John Barber's commentary from the Globe:
Expo 2015 is ours for the taking. Uh oh
JOHN BARBER
The most shocking and potentially appalling thing about Toronto's fledgling bid to stage Expo 2015 is not that it will fail, like all previous local attempts at brass-ring seizure, but that it will win -- easily.
With only the Turkish city of Izmir in the competition so far, and Moscow demurring, waiting to see what we do, the very emergence of a Toronto bid could be enough to ensure its success. Indeed, it could be that the good grey folk at the Bureau of International Expositions are downright eager to implant their upcoming megaproject on our shores, at our expense.
We only lost our bid for Expo 2000 by one vote, a tie-breaker registered by the former government of East Germany in response to a bribe from the winning West Germans -- the last official act of the hated Communist regime and thus its final perfidy.
So this time we win. Then what?
It's all slightly scary. Unlike the previous two Olympics bids, which were well known and widely supported by the local yokelry throughout their gestation and through the heartbreaking competitions that followed, the Expo bid is a black box. Diligent consultants have produced attractive estimates of potential attendance and economic impact, but the city hall-based bid team is still struggling to articulate a compelling reason why we would want to undertake such a project in the first place.
Councillor Brian Ashton admits that that fundamental fogginess glared during his team's discussions with senior BIE officials in Paris this week.
"We talked about people, humanity, civil society, what makes Toronto different as a centre of foreign migration," Mr. Ashton said. "They wanted something more pointed."
So that's the No. 1 priority on the current Expo to-do list: Figure out why we want to have one.
We know it's going to cost a fortune -- at least $3.5-billion, before hoped-for revenues. What's the point?
"We know we have a little more work to do on the theme element," Mr. Ashton said.
The vision thing.
Happily, there are consultants working on that, figuring out what it is that Toronto and the world might like to celebrate nine years from now and boiling it down to a not-too-trite idealistic phrase.
But they don't have much time: Assuming Izmir submits its bid on June 30, at the BIE's annual convention, other potential hosts will then have six months to enter the contest. In addition to fashioning a good reason to do so, the Toronto team will have to obtain firm commitments of several billion dollars by Christmas.
In any event, selling the idea to Canadians will probably prove tougher than selling it abroad. It isn't cities but rather nations that apply to host Expos. Strong leadership from the national government is essential. "It's their bid," Mr. Ashton said. "If Ottawa says no, you're dead."

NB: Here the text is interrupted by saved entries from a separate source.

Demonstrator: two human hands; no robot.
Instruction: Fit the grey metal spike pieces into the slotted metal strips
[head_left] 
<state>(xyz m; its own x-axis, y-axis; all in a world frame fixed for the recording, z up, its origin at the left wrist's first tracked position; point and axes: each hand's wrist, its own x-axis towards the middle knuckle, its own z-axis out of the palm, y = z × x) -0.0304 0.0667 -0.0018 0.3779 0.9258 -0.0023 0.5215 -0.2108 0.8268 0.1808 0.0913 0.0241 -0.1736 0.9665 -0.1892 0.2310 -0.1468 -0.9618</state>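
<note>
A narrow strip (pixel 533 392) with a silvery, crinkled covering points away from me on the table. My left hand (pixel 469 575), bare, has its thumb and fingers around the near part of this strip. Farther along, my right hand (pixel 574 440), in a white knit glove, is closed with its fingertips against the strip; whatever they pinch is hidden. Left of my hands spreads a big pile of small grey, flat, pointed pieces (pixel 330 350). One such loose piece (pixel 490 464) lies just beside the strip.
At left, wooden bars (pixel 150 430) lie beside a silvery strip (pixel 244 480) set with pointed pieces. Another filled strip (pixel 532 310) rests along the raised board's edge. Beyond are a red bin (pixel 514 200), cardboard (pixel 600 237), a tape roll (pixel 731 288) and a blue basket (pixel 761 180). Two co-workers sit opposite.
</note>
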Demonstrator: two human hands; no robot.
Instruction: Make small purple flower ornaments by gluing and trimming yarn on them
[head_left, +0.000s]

In fact, the new Harper government knows no more about the bid than the average Torontonian, and has said less. Busy husbanding the alienated west into power, it has no representatives from Toronto and an attitude toward the country's largest city that, at best, is traditional.
"The greatest challenge now is to have a prime minister who looks at this bid and sees a marvellous opportunity," Mr. Ashton said. "I want him to see some value in this -- not only for Toronto and the Golden Horseshoe but for Canada."
There is some foggy talk about inducing national participation by styling Expo 2015 as an ever-so-slightly premature sesquicentennial of Confederation. There is also some pouting about our deservedness, given the successes of Montreal, Vancouver and Calgary in such pursuits, contrasted with our past losses. But the best reason for the Harper government to say yes is that under current Canadian rules governing such bids, Queen's Park would have to pay for it.
But those rules don't work. Although the McGuinty government is already supporting the Expo bid, financially and otherwise, it could never afford the whole nut.
Mr. Ashton imagines the budget being shared relative to each government's Expo-led gain in tax revenue, adding that federal officials have already assured him that a first-class world's fair is "not too hard to say yes to." Could it be, he wonders, that the Harper government says yes and the McGuinty government blocks the way?
Whatever happens, the mercy is that it will have to happen soon. Plucky Izmir will set the clock ticking on June 30. With luck, we will know the bid's fate before succumbing to sugarplum visions of the sort that two failed Olympic bids created and then cruelly shattered.
If anything, the Expo vision is even more beguiling. Unlike the largely prefabricated Olympics, Expos are conceived and developed locally, allowing cities greater flexibility in making statements and in capturing lasting benefits -- whether it's new transit or, in the case of Expo 2015's site in the port lands, a whole new urban district.
The 1972 Montreal Olympics were a disaster, but Expo 67, in the same city, had a magical effect on the morale of the nation and on its international image.
There we go dreaming again -- a dangerous pastime.